§ **What to do**: Every line below must be reproduced exactly; no pictures are to be included.

§ **Source material**:
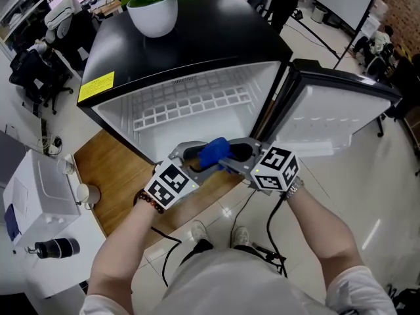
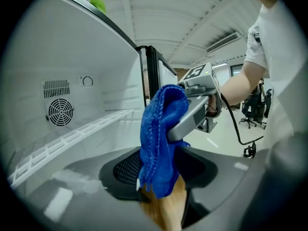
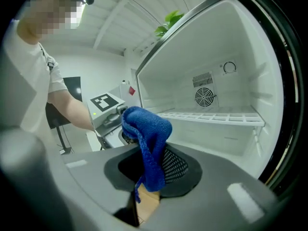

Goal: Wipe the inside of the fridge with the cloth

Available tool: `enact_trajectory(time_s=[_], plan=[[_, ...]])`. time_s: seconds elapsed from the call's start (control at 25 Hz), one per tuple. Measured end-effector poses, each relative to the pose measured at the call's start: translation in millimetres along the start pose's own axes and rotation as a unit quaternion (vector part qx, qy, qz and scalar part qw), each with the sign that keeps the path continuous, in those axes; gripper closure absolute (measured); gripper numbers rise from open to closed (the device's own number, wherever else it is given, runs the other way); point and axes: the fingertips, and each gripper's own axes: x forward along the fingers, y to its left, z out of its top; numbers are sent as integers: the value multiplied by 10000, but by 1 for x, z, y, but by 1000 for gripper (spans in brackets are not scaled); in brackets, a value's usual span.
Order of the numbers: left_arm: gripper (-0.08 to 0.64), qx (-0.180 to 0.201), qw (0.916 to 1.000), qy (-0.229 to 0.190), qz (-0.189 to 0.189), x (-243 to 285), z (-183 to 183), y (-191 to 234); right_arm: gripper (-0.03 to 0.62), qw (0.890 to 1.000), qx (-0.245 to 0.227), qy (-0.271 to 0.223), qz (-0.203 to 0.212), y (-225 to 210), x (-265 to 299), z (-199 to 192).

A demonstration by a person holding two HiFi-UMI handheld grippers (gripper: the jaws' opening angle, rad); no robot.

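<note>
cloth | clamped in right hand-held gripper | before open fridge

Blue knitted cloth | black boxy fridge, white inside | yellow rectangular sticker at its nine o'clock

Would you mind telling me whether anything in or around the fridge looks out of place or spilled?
Nothing stands out: the open fridge is empty with no spills, its wire shelf sits straight, and the right gripper holds the blue cloth.
</note>
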Motion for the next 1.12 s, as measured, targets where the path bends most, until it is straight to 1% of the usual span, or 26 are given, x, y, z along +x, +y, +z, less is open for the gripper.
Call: enact_trajectory(time_s=[0.08,0.12,0.2,0.4,0.56,0.68,0.76,0.88,1.0,1.12], plan=[[370,33,10000,0,22,2,1,-2,522,10000,-2,28,17,2,-1,0],[401,43,10000,2,55,3,2,-3,522,10000,-9,44,-23,0,-2,-1],[435,14,9999,-3,142,5,1,-2,514,9998,-44,92,-170,-4,-4,-3],[443,-207,9988,-56,436,12,0,3,505,9975,-195,206,-653,-19,-8,-10],[443,-423,9971,-135,625,18,2,7,505,9944,-143,159,-1031,-32,-11,-14],[463,-662,9952,-180,698,25,-1,12,494,9914,-95,191,-1295,-42,-15,-20],[473,-877,9921,-159,883,29,-5,20,481,9880,-80,245,-1520,-49,-19,-25],[479,-1178,9851,-117,1247,34,-13,36,476,9817,-108,337,-1872,-60,-27,-33],[479,-1281,9798,-23,1535,44,-21,50,476,9772,-140,356,-2091,-68,-34,-36],[480,-1366,9738,25,1817,57,-27,66,476,9744,-149,315,-2222,-72,-39,-37]])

§ **Finished task**:
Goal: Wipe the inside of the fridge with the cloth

Available tool: `enact_trajectory(time_s=[_], plan=[[_, ...]])`. time_s: seconds elapsed from the call's start (control at 25 Hz), one per tuple. Measured end-effector poses, each relative to the pose measured at the call's start: translation in millimetres along the start pose's own axes and rotation as a unit quaternion (vector part qx, qy, qz and scalar part qw), each with the sign that keeps the path continuous, in those axes; gripper closure absolute (measured); gripper numbers rise from open to closed (the device's own number, wherever else it is given, runs the other way); point and axes: the fingertips, and each gripper's own axes: x forward along the fingers, y to its left, z out of its top; numbers are sent as integers: the value multiplied by 10000, but by 1 for x, z, y, but by 1000 for gripper (spans in brackets are not scaled); in brackets, a value's usual span.
Order of the numbers: left_arm: gripper (-0.08 to 0.64), qx (-0.180 to 0.201), qw (0.916 to 1.000), qy (-0.229 to 0.190), qz (-0.189 to 0.189), x (-243 to 285), z (-183 to 183), y (-191 to 234); right_arm: gripper (-0.03 to 0.62), qw (0.890 to 1.000), qx (-0.245 to 0.227), qy (-0.271 to 0.223), qz (-0.203 to 0.212), y (-225 to 210), x (-265 to 299), z (-199 to 192).

A demonstration by a person holding two HiFi-UMI handheld grippers (gripper: the jaws' opening angle, rad); no robot.

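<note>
cloth | clamped in right hand-held gripper | before open fridge

Blue knitted cloth | black boxy fridge, white inside | yellow rectangular sticker at its nine o'clock

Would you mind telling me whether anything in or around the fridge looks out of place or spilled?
Nothing stands out: the open fridge is empty with no spills, its wire shelf sits straight, and the right gripper holds the blue cloth.
</note>
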Motion for the next 1.12 s, as measured, targets where the path bends most, until it is straight to 1% of the usual span, or 26 are given, x, y, z along +x, +y, +z, less is open for the gripper.
Call: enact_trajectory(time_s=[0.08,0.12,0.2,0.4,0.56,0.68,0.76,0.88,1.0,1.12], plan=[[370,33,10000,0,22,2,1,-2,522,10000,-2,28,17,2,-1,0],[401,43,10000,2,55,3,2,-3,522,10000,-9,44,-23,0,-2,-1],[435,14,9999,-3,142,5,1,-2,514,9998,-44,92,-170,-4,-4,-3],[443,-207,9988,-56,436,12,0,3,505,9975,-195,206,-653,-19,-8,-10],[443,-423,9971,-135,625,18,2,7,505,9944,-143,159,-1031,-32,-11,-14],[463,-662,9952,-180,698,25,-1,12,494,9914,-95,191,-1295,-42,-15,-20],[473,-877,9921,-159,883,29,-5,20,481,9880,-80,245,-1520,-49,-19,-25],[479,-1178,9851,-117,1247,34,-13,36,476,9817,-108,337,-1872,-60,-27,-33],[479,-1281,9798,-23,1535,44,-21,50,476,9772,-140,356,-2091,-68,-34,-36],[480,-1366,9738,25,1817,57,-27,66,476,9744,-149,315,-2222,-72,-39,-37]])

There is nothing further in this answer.